Successful conversations are central to agile teams. As it states in the Agile manifesto:
“Individuals and interactions over processes and tools”
With this emphasis it is no surprise that many of the agile approaches adopted by teams today focus on enabling successful conversations:
User Stories – “3 C’s – Card, Conversation, Confirmation.” Ron Jeffries
Behaviour Driven Development(BDD) – “The single most important part of BDD is the conversation.” Liz Keogh
Three Amigos – “Conversations between the team to gain a shared understanding.”
Conversations are hard!
The problem is good, valuable conversations are incredibly hard to have. Most of the teams i’ve worked with have found it difficult to have successful conversations. In some ways i think thats why so many teams “Doing BDD” jump straight to the tooling. It’s so much easier to write some feature files on your own rather than actually have a conversation.

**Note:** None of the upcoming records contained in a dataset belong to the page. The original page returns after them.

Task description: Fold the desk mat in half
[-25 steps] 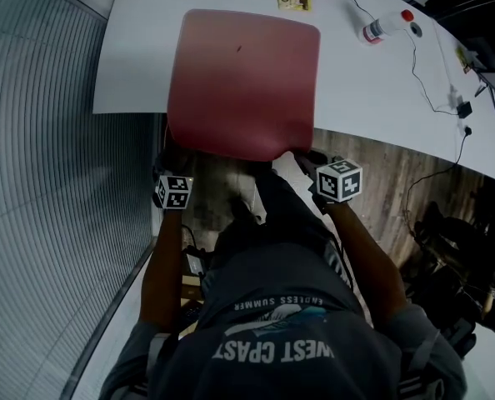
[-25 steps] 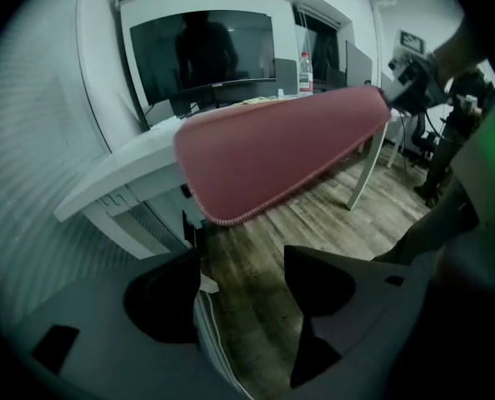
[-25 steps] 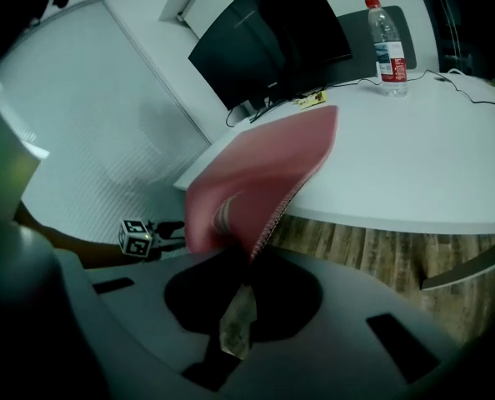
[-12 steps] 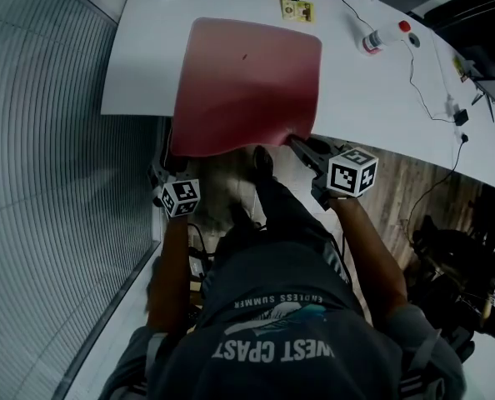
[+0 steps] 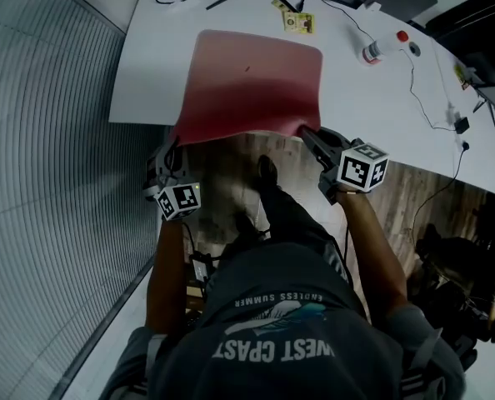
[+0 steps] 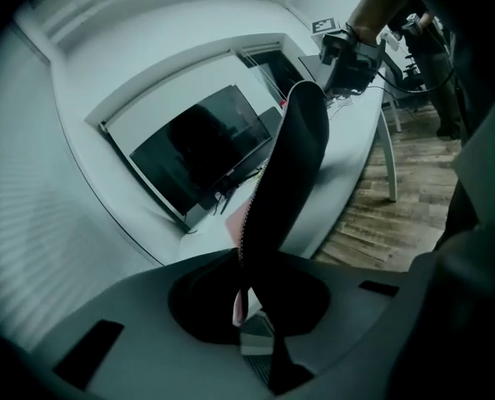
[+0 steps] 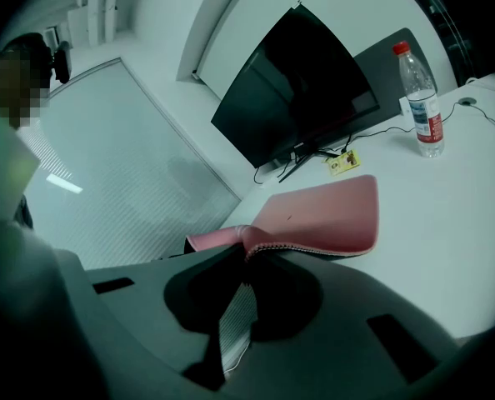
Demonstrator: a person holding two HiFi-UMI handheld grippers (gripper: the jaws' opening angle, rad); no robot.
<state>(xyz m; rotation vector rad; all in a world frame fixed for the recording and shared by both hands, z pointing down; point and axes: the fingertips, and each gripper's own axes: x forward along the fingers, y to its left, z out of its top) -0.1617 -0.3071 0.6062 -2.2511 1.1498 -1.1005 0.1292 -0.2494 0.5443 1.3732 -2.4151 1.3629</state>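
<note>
Desk mat flat on table, near edge raised; long axis unclear.

An office: long white desk, large monitor, trailing cables.

Your desk mat shows a dusky pink-red top. Its underside is black, with a pale stitched line along the edge. The table is plain white. The floor is brown wood grain in planks. The ribbed panel carries fine grey stripes. The bottle is clear, with a red cap and label. The monitor is black and the card is yellow.
</note>
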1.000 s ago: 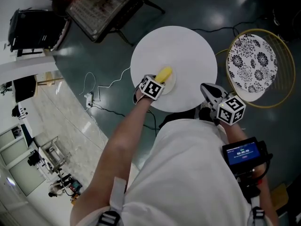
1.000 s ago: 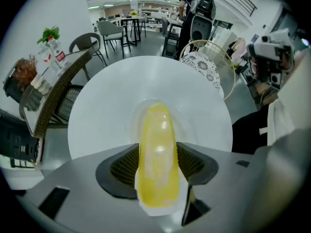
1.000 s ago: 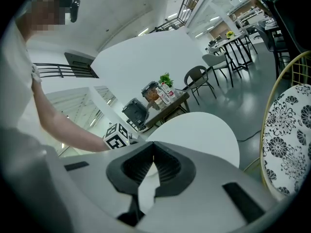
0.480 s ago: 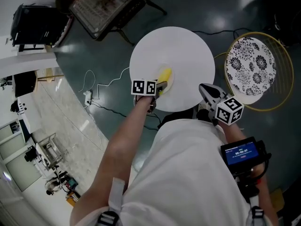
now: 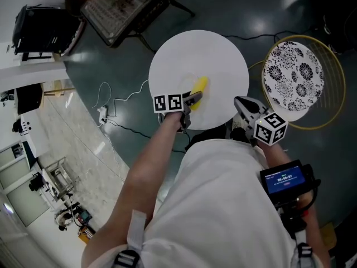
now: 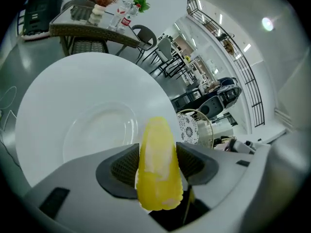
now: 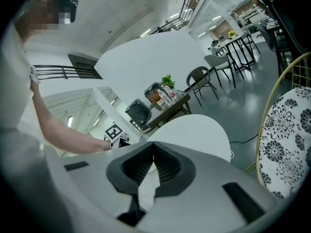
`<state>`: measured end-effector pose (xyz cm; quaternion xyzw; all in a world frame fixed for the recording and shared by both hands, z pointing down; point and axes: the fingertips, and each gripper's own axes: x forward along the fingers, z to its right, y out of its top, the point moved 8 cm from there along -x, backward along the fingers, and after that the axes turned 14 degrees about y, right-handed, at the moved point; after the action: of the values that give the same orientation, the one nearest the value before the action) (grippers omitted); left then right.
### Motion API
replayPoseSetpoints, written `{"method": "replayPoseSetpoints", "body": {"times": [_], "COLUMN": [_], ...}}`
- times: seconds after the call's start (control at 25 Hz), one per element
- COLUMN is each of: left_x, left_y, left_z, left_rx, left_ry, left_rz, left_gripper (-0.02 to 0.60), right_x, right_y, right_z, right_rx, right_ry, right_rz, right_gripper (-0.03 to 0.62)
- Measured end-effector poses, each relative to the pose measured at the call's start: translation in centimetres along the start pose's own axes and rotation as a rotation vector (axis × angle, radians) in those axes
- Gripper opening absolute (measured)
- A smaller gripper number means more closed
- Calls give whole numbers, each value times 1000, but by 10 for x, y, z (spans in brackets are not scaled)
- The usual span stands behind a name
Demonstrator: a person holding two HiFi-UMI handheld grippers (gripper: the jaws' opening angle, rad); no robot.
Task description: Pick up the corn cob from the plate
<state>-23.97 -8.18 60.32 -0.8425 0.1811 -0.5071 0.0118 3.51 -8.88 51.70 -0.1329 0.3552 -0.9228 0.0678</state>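
A yellow corn cob (image 5: 199, 86) is clamped between the pads of my left gripper (image 5: 191, 98), which is shut on it. In the left gripper view the corn cob (image 6: 157, 166) fills the gap between the jaws and sticks out forward. It is held above the shallow white plate (image 6: 85, 130), which lies bare on the round white table (image 5: 217, 52). My right gripper (image 5: 244, 106) hovers at the table's near right edge. In the right gripper view the right gripper (image 7: 153, 149) has its pads touching at the tips with nothing between them.
A gold wire chair with a black-and-white patterned cushion (image 5: 293, 77) stands right of the table. A dark wicker table with bottles (image 5: 125, 7) is at the far left. A white cable (image 5: 120, 102) trails on the dark floor. The person's arm reaches across in the right gripper view.
The left gripper has turned and shut on the corn cob, and the cob has come up off the plate and shifted a little to the right. The right gripper has barely moved.
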Motion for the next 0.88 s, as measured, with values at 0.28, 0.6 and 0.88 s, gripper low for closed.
{"method": "replayPoseSetpoints", "body": {"times": [0.28, 0.6, 0.88], "left_x": [15, 42, 62], "left_y": [4, 7, 5], "left_z": [8, 25, 64], "left_rx": [-66, -60, 16], "left_ry": [-66, -49, 20], "left_rz": [10, 33, 73], "left_gripper": [247, 248, 247], "right_x": [0, -18, -59], "right_y": [-3, -17, -28], "right_z": [7, 13, 14], "right_rx": [4, 44, 66], "right_ry": [-10, -34, -56], "right_rz": [30, 37, 66], "right_gripper": [8, 8, 8]}}
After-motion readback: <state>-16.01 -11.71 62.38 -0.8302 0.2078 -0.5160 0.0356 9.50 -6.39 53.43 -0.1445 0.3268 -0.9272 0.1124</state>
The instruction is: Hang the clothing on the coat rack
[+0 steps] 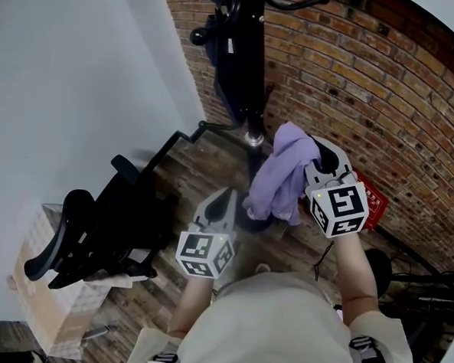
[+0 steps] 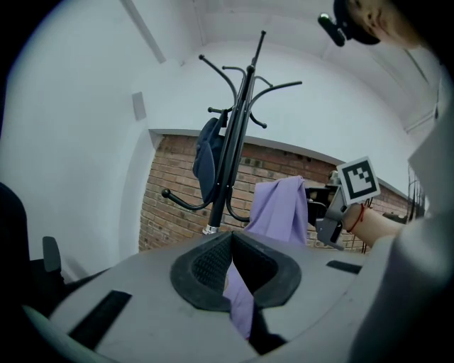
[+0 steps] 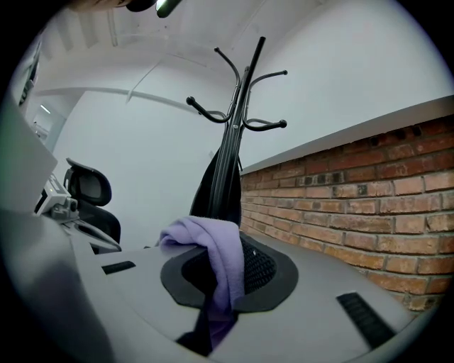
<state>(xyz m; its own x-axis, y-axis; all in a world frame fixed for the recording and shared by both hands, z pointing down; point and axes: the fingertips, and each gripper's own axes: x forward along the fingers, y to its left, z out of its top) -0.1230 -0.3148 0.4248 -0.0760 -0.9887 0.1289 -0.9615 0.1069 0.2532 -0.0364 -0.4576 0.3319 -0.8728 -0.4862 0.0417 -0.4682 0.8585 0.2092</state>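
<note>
A lilac garment [image 1: 281, 176] hangs bunched between my two grippers, in front of the black coat rack [image 1: 246, 55]. My right gripper [image 1: 320, 156] is shut on its upper fold; in the right gripper view the cloth [image 3: 220, 255] drapes over and down between the jaws of this gripper [image 3: 227, 273]. My left gripper [image 1: 227, 204] is lower and to the left, shut on a lower strip of the same garment [image 2: 240, 301]. The rack [image 2: 237, 127] stands upright with curved hooks, and a dark blue garment [image 2: 207, 159] hangs on its left side. Its upper hooks [image 3: 266, 99] are bare.
A brick wall [image 1: 370, 94] runs behind and to the right of the rack, a white wall [image 1: 80, 68] to the left. A black office chair [image 1: 93, 230] and a cardboard box [image 1: 51, 304] stand at the left. A red item [image 1: 371, 201] lies on the wooden floor [image 1: 205, 164].
</note>
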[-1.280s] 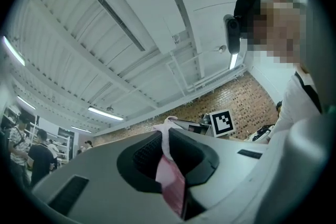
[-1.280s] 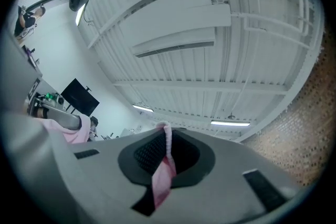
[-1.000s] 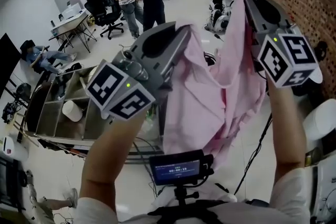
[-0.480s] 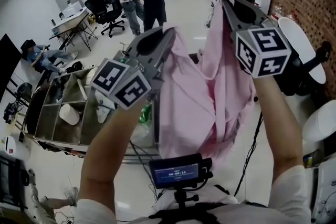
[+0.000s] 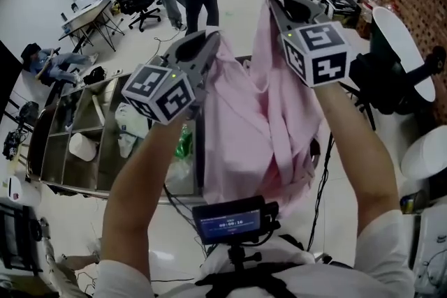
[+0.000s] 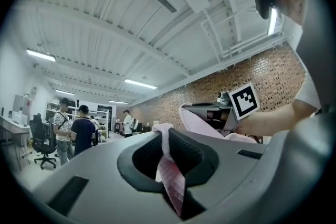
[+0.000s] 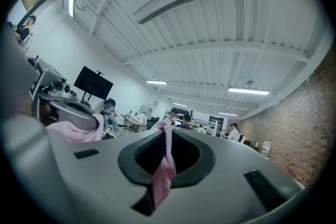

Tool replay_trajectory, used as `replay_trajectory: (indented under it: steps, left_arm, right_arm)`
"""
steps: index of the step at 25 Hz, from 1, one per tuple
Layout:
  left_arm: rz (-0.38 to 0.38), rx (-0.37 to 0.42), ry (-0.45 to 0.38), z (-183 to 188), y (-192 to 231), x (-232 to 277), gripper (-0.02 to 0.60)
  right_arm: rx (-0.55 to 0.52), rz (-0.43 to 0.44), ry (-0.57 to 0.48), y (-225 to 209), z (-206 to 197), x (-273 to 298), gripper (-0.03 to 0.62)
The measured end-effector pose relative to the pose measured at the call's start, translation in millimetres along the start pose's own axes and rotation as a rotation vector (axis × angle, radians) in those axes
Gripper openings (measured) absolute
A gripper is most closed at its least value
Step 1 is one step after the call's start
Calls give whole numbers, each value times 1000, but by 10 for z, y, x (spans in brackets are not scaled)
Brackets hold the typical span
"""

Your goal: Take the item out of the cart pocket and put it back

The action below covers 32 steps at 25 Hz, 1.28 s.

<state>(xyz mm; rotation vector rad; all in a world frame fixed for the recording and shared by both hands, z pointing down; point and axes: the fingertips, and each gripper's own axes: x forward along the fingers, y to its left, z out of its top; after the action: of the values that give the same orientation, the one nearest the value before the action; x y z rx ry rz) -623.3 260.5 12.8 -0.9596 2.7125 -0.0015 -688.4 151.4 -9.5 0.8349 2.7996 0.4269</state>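
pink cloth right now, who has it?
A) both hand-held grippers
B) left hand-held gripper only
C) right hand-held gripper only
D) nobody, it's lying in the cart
A: the cloth hangs between the left hand-held gripper and the right hand-held gripper. Each has its jaws shut on a fold of it, up above the cart.

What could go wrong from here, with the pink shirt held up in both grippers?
1. The left gripper and right gripper each have their jaws shut on only a thin fold of the pink shirt, so it may slip free.
2. The loose hem hangs near the cart and the chest-mounted screen and could snag.
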Motion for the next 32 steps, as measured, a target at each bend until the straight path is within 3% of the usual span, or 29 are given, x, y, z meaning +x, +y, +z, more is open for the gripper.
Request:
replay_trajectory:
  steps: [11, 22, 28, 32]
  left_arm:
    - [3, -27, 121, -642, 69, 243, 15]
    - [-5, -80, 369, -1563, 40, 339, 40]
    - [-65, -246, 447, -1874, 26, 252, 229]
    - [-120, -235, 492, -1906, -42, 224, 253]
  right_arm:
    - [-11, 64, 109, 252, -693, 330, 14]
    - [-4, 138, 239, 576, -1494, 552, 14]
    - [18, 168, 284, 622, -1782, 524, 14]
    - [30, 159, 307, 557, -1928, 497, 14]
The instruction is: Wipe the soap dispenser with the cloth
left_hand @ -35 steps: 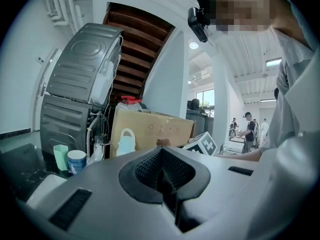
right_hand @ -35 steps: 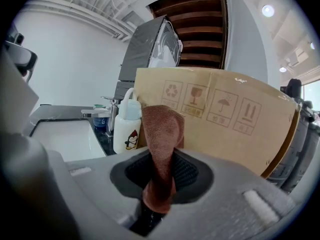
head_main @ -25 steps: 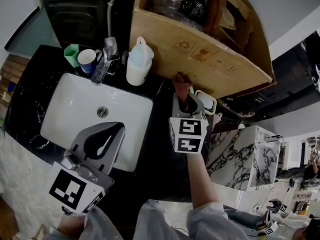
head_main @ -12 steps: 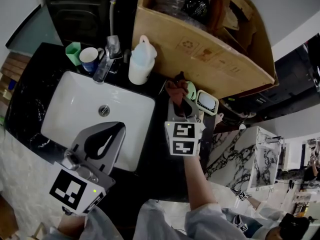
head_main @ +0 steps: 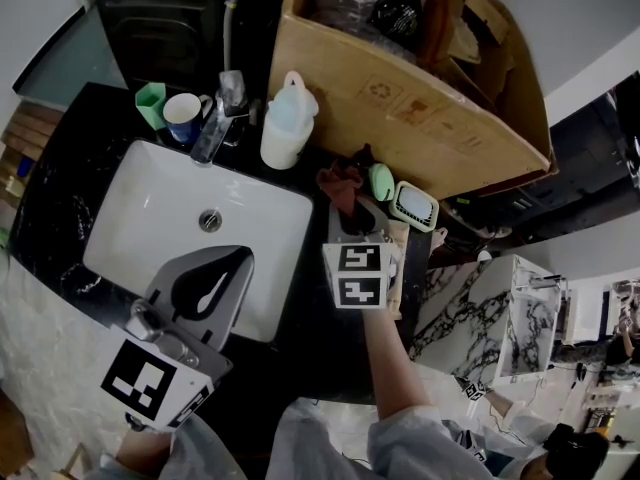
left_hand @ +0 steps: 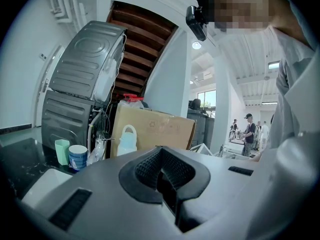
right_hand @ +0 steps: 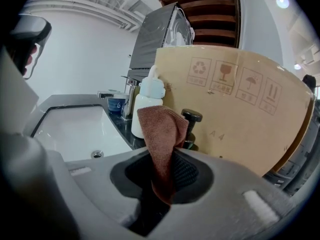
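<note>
Brown cloth (right_hand: pixel 162 134) pinched tight in right gripper (right_hand: pixel 167 176), sticking up just in front of black soap dispenser (right_hand: pixel 192 117) beside cardboard box (right_hand: pixel 235 114); left gripper (head_main: pixel 225 268) squeezed together, nothing between, over white sink (head_main: pixel 140 228) near edge.

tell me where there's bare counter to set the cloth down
Bare black counter lies left of the sink, and in the strip between the sink's right rim and the right hand-held gripper holding the cloth. The sink itself is bare too. Crowded at the back: cups, faucet, white bottle, then a tray by the cardboard box.
</note>
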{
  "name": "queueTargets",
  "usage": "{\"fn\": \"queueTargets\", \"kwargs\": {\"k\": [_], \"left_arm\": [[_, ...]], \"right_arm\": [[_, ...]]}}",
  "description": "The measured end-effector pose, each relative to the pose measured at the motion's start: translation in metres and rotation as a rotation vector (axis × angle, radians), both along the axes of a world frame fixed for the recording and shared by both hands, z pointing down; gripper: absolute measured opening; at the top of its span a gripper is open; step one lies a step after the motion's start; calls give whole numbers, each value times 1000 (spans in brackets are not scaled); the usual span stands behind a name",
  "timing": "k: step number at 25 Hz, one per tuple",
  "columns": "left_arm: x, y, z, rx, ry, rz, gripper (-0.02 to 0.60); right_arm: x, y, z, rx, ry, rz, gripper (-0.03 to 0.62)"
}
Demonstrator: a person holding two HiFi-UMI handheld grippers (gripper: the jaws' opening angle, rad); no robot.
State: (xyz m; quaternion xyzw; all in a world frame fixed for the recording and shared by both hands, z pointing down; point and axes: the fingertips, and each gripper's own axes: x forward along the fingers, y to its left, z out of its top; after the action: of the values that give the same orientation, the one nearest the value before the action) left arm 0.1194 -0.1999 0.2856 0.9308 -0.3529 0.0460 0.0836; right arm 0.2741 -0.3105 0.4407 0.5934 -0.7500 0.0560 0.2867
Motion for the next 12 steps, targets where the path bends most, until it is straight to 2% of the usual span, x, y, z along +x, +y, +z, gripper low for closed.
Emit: {"fn": "queueTargets", "kwargs": {"k": [3, 7, 12], "left_arm": [[-2, 1, 0, 1, 2, -1, 3], [-5, 1, -1, -1, -3, -4, 3], [-6, 0, -2, 4, 6, -2, 3]], "right_arm": [[-3, 2, 7, -34, -8, -4, 75], [-3, 5, 25, -95, -84, 22, 75], [-4, 8, 22, -100, -93, 25, 75]]}}
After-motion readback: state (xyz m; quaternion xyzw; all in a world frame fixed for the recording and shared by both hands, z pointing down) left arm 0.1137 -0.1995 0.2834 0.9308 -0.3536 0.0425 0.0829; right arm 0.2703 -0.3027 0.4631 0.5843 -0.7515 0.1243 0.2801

We all spend most of our lives dodging difficult conversations in not only our work life but at home with family and friends.
The biggest problem i think with conversations is that they are often emotionally complex. Unfortunately, conversations with the most emotional complexity are the really important ones.
Many teams often choose to ignore this emotion and this is where the problems start. It could be the Product Owner who brings an idea to the team but the team clearly doesn’t think its a good idea. However, because of the passion from the Product Owner, the team struggle to have an open and honest conversation. Instead, we move further along the journey and problems get compounded.
In Crucial Conversations by Joseph Grenny he talks about the impact of not having these conversations:
“If you don’t talk it out, you will act it out”
This has clear alignment to the software we build. If we avoid the crucial conversations, it reflects in the software we build. Maybe the team didn’t believe in the idea, so they built sub standard software because their heart just isn’t in it. Or maybe the team don’t fully understand the idea, but don’t want to appear stupid so avoid having the conversation.
So how can we improve our conversations?
Good conversations don’t start happening over night. Some of the techniques, mentioned at the start of this post can provide a framework to enable better conversations such as the “Given, When, Then” commonly used in BDD. However, we need to dig deeper to be successful with our conversations.
Fundamental to successful conversations is creating a safe environment. So often our conversations are influenced by our work culture. I talked at Agile Testing Days 2015 about the HIPPO (Highest Paid Persons Opinion) In many organisations its not safe to have conversations that challenge the opinion of a senior person. Creating a safe environment where teams can be honest is fundamental.
Improving our communication approach can also improve our chances of success. In The Chimp Paradox by Prof Steve Peters he talks about “The Square of Communication”
In the centre of the square is the “Right person”. I’m sure we’ve all been in the situation with lengthy calls to customer service centres where we are passed around between different agents hoping to find the “Right person” Its the same in our teams. To ensure success we need to have the right person(s) in the conversation. Luckily the agile approach promotes getting the right people into the conversations. Rather than having conversations in silo’s we are encouraged to break down barriers, something that the Three Amigos technique supports.
Finally being more humble in our conversations can help. In Humble Inquiry by Edgar Schein we are challenged to “Ask rather than tell” So often our conversations revolve around “Telling” It could be the Product Owner Telling them what he wants or the team Telling the Product Owner it’s too complex. By shifting to asking “Can you build this?” or asking “Can we make it less complex?” it builds better relationships that lead to more successful conversations.
I hope this post helps you to reflect on the communication within your own teams and that the resources i’ve suggested will help you have more successful conversations.
My next thought, is “How do you measure the success of a conversation?” Maybe something for a future post.